## EXERCISE PROMPT
The entire listing, reproduced exactly and stripped of images, is the expected output.
────────────────────────────────────────
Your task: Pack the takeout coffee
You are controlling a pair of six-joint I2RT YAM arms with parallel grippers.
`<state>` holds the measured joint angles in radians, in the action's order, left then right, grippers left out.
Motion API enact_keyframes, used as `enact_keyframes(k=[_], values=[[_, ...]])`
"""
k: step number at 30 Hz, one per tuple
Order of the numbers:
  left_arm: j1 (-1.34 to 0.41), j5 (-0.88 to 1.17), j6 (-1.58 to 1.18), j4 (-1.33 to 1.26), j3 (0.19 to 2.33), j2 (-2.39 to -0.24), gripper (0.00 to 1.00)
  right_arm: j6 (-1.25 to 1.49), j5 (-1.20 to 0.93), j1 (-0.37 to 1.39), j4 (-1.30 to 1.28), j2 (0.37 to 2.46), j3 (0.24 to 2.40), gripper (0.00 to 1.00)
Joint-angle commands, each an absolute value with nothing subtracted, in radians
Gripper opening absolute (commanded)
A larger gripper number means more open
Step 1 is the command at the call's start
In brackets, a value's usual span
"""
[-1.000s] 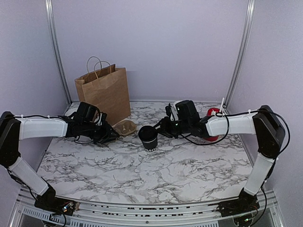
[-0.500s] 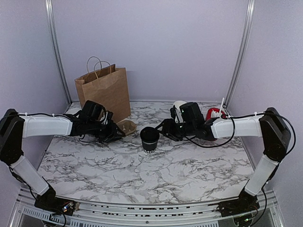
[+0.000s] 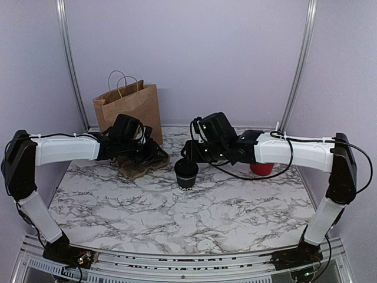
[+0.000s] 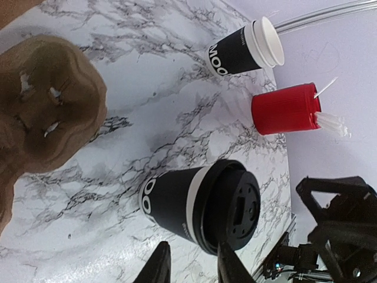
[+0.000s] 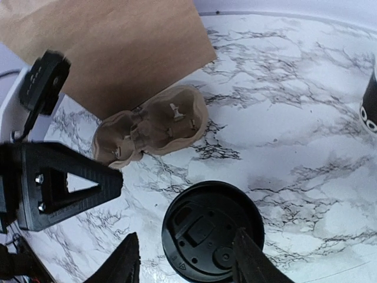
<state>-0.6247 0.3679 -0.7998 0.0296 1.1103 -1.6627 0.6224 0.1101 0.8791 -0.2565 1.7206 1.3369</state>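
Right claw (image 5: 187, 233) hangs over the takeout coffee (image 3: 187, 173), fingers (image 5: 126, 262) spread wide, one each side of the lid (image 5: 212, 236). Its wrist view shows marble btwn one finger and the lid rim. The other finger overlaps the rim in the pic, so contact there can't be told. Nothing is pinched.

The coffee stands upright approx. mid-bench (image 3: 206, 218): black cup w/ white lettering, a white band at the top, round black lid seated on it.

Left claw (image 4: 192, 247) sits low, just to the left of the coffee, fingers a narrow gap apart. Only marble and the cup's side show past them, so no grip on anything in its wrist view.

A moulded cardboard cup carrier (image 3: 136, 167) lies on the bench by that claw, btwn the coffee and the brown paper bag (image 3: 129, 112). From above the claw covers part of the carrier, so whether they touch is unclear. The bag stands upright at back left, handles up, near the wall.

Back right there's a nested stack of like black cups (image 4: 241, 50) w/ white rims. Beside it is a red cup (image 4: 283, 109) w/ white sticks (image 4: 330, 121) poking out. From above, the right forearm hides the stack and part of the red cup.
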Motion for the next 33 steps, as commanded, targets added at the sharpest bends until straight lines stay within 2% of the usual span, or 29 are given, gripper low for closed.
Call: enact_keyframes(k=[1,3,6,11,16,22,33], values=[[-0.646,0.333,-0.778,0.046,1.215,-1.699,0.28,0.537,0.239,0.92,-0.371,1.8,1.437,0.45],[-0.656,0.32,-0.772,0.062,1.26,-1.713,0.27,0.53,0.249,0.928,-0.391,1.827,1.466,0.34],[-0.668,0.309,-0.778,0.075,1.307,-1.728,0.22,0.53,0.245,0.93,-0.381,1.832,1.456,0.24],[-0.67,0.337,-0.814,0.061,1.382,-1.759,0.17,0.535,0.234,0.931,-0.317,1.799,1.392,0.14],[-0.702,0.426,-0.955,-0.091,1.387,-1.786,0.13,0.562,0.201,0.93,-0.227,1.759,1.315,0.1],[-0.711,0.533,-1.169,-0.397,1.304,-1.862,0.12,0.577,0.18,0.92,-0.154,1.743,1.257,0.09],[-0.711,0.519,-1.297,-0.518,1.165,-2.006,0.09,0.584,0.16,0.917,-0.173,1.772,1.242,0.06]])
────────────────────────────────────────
## SOLUTION FOR THIS PROBLEM
Your task: Pack the takeout coffee
You are controlling a pair of six-joint I2RT YAM arms with parallel grippers.
`<state>` holds the measured joint angles in radians, in the action's order, left then right, grippers left out.
Motion API enact_keyframes, used as `enact_keyframes(k=[_], values=[[_, ...]])`
"""
k: step number at 30 Hz, one per tuple
Order of the numbers:
  left_arm: j1 (-1.34 to 0.41), j5 (-0.88 to 1.17), j6 (-1.58 to 1.18), j4 (-1.33 to 1.26), j3 (0.19 to 2.33), j2 (-2.39 to -0.24), gripper (0.00 to 1.00)
  right_arm: j6 (-1.25 to 1.49), j5 (-1.20 to 0.93), j1 (-0.37 to 1.39), j4 (-1.30 to 1.28), j2 (0.37 to 2.46), j3 (0.24 to 2.40), gripper (0.00 to 1.00)
Joint-angle commands, each an absolute value with nothing subtracted, in radians
Gripper opening absolute (commanded)
A larger gripper number means more open
Step 1 is the command at the call's start
In brackets, a value's usual span
"""
[-1.000s] 
[-0.500s] 
[+0.000s] 
[+0.000s] 
[+0.000s] 
<state>-0.6247 0.3679 -0.7998 0.0296 1.1103 -1.6627 0.6224 0.1101 0.8791 -0.2565 1.7206 1.3369</state>
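Right claw (image 5: 187, 233) hangs over the takeout coffee (image 3: 187, 173), fingers (image 5: 126, 262) spread wide, one each side of the lid (image 5: 212, 236). Its wrist view shows marble btwn one finger and the lid rim. The other finger overlaps the rim in the pic, so contact there can't be told. Nothing is pinched.

The coffee stands upright approx. mid-bench (image 3: 206, 218): black cup w/ white lettering, a white band at the top, round black lid seated on it.

Left claw (image 4: 192, 247) sits low, just to the left of the coffee, fingers a narrow gap apart. Only marble and the cup's side show past them, so no grip on anything in its wrist view.

A moulded cardboard cup carrier (image 3: 136, 167) lies on the bench by that claw, btwn the coffee and the brown paper bag (image 3: 129, 112). From above the claw covers part of the carrier, so whether they touch is unclear. The bag stands upright at back left, handles up, near the wall.

Back right there's a nested stack of like black cups (image 4: 241, 50) w/ white rims. Beside it is a red cup (image 4: 283, 109) w/ white sticks (image 4: 330, 121) poking out. From above, the right forearm hides the stack and part of the red cup.
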Motion for the next 33 steps, as commanded, targets added at the sharpest bends until straight lines stay within 2% of the usual span, or 29 are given, gripper low for closed.
Call: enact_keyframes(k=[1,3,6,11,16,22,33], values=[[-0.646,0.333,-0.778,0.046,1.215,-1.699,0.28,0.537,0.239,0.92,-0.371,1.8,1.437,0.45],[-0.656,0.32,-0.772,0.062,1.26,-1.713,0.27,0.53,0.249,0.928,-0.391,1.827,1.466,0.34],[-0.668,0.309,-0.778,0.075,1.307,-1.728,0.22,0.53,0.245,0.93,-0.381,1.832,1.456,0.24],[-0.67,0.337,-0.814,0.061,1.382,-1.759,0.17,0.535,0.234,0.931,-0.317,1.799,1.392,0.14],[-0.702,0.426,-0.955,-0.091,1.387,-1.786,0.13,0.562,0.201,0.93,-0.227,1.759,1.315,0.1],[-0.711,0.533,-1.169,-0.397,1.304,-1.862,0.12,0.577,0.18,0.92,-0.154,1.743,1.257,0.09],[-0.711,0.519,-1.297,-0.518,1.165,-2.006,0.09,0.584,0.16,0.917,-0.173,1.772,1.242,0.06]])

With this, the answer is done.